А Олег продолжал наш разговор:
— Понимаешь, почитали Раевского многие, но понимал, может быть, один только Пушкин. Почему они так и полюбили друг друга. При последнем приезде Раевского Пушкин приходил к нему почти каждый день. Они заводили беседы о судьбах России, поскольку Николай Николаевич собирался к царю. Он готовился высказать свой взгляд на этот счёт. Терять ему было нечего, чувствовал он, что дни его подходят к концу. Больше всего его волновала неразумная завоевательная политика. Он считал, что строить всепожирающую империю не только неразумно, это гибельно для России.

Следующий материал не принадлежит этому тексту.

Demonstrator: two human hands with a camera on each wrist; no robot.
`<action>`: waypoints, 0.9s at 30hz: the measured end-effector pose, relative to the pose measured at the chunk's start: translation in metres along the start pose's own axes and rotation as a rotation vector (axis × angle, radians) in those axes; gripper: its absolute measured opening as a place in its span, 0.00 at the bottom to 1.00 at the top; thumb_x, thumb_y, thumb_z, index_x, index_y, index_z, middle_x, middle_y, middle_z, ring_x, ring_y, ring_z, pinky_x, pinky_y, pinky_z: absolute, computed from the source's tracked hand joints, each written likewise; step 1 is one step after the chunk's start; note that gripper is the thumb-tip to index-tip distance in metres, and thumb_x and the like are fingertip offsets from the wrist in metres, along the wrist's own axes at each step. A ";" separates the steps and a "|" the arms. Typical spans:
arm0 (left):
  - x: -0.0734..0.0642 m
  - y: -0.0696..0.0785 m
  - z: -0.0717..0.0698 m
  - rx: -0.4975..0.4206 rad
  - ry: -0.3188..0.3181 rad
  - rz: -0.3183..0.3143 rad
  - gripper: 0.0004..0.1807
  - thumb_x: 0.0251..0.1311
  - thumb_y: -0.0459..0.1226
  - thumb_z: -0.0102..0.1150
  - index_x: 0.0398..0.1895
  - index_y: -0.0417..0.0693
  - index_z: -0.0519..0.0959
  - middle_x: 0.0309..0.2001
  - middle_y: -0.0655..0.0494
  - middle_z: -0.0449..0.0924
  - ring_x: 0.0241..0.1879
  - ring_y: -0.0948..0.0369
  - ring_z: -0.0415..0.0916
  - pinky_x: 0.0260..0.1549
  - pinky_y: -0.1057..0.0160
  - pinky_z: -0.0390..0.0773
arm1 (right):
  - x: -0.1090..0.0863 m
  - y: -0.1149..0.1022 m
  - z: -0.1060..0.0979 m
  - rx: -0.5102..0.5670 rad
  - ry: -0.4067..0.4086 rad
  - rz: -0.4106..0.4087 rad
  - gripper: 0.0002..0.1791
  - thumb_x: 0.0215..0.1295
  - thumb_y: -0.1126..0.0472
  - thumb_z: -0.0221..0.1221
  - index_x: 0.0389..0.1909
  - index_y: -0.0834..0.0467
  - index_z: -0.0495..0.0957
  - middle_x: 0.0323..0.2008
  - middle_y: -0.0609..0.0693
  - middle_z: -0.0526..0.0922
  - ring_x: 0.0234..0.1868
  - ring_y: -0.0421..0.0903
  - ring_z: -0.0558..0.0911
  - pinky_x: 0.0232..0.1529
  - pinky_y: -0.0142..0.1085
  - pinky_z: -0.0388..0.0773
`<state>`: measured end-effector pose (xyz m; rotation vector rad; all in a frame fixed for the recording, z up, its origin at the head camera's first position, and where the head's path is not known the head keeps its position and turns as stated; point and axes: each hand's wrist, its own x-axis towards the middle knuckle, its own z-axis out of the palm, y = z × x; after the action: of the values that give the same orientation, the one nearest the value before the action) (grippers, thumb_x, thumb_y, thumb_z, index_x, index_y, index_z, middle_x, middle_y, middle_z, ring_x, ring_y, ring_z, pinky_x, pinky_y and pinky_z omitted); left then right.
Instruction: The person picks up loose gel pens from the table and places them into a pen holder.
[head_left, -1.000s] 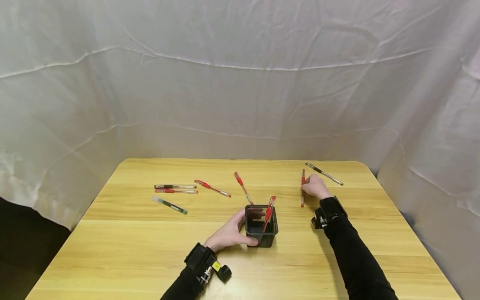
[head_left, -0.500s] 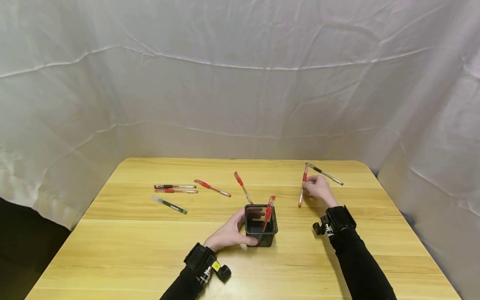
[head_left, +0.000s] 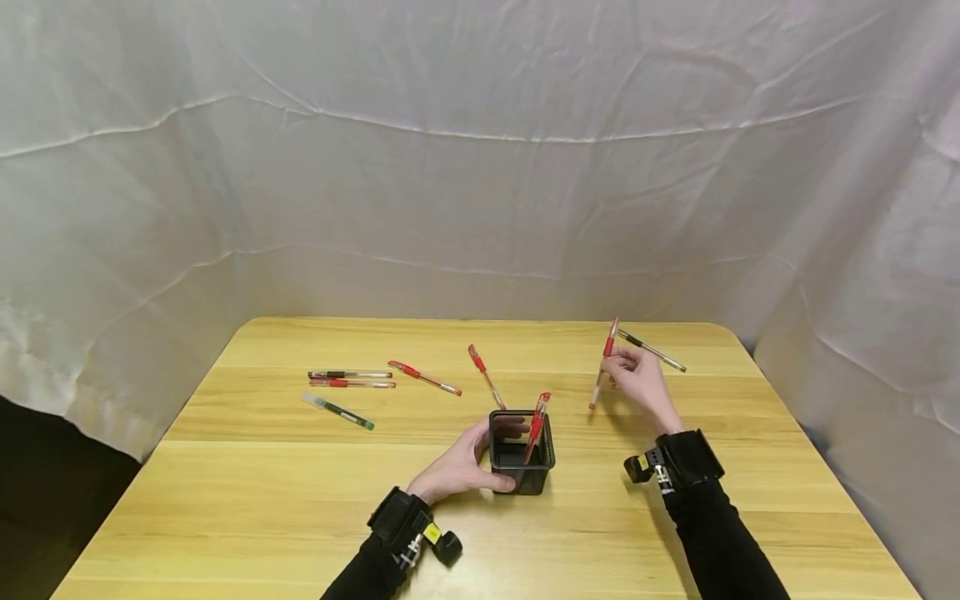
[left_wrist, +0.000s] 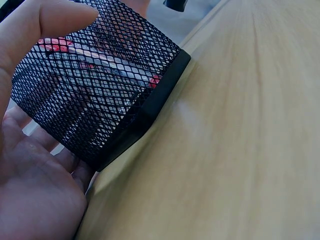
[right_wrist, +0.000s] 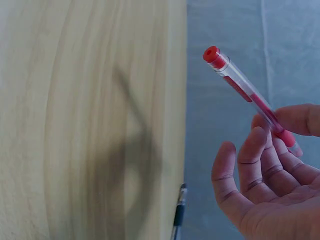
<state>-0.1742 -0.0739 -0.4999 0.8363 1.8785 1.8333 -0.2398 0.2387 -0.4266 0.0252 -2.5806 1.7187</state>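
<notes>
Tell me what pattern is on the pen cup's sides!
The pen cup has black diamond-shaped mesh, clearest in the left wrist view.

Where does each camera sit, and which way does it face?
Head: on the head, facing forward and down at a pale wooden table and grey draped cloth; left hand, right hand and black fabric sleeves show.
Left wrist: worn there, aimed at a black square mesh holder and the table; left hand's palm and thumb show.
Right wrist: worn there, aimed at a red-and-clear plastic pen, which the right hand pinches, table and cloth beyond.
Head and left wrist share the holder; head and right wrist share that pen.
</notes>
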 end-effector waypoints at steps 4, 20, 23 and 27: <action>0.000 0.000 0.000 -0.010 -0.001 -0.003 0.45 0.48 0.29 0.73 0.73 0.49 0.65 0.72 0.46 0.69 0.72 0.47 0.65 0.76 0.49 0.58 | -0.007 -0.006 0.001 0.039 0.018 -0.021 0.20 0.70 0.66 0.56 0.58 0.74 0.72 0.32 0.38 0.83 0.31 0.35 0.81 0.37 0.30 0.83; 0.001 0.001 0.002 -0.017 -0.004 0.030 0.46 0.48 0.32 0.74 0.73 0.50 0.65 0.71 0.48 0.70 0.73 0.48 0.64 0.76 0.50 0.56 | -0.043 -0.028 0.014 0.157 0.151 -0.217 0.14 0.70 0.66 0.59 0.52 0.70 0.76 0.33 0.34 0.82 0.32 0.29 0.81 0.35 0.24 0.80; 0.001 0.001 0.001 -0.020 -0.008 0.030 0.47 0.48 0.31 0.74 0.74 0.48 0.64 0.71 0.48 0.70 0.73 0.48 0.64 0.76 0.50 0.56 | -0.049 -0.030 0.017 0.186 0.176 -0.279 0.14 0.70 0.64 0.60 0.50 0.69 0.77 0.33 0.34 0.82 0.32 0.30 0.81 0.34 0.24 0.80; 0.001 0.000 0.001 -0.018 -0.006 0.029 0.47 0.47 0.30 0.74 0.74 0.47 0.64 0.71 0.48 0.69 0.73 0.48 0.64 0.76 0.50 0.56 | -0.050 -0.017 0.022 0.255 0.161 -0.403 0.17 0.70 0.60 0.61 0.51 0.69 0.77 0.37 0.37 0.83 0.36 0.31 0.82 0.39 0.23 0.79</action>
<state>-0.1747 -0.0724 -0.5001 0.8659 1.8525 1.8597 -0.1894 0.2115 -0.4214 0.3703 -2.0534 1.7884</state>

Где-то невдалеке хрустнула ветка.
— Латка! — позвала Наташа.
Олег насторожился. Постоял и продолжил мысль, шагая неторопливо:
— Считал, что идея построения империи сама по себе идея богоборческая. России Бог дал привольные земли, всё на них и в них для жизни есть. И незачем на других посягать. Когда объединяются христиане, это ещё понятно, особенно когда народы эти близки друг другу изначально. Он воевал на Кавказе и был категорически против завоевания всех этих мелких народов, столетиями грабящих друг друга и неспособных воспринять идею высокой государственности. Он считал, что в массе своей с русскими они не сольются никогда. Но отдельные, особо стремящиеся люди духовно и умственно могут по их желанию переходить в нашу веру, в наши культурные очаги. Если хотят, пусть приходят. Но никакого насилия. Не хочешь, как говорится, не надо. Кавказ, конечно, зона для России важная, осуществлять контроль над ней можно через два по-своему великих народа: грузин и армян. Они, как и русские, христиане. Без России персы и турки их перережут. Мы естественные союзники. Посмотрите, как влился в нашу суть князь Пётр Багратион. Раевского с ним соединяла истинная дружба. С Шамилем такая немыслима.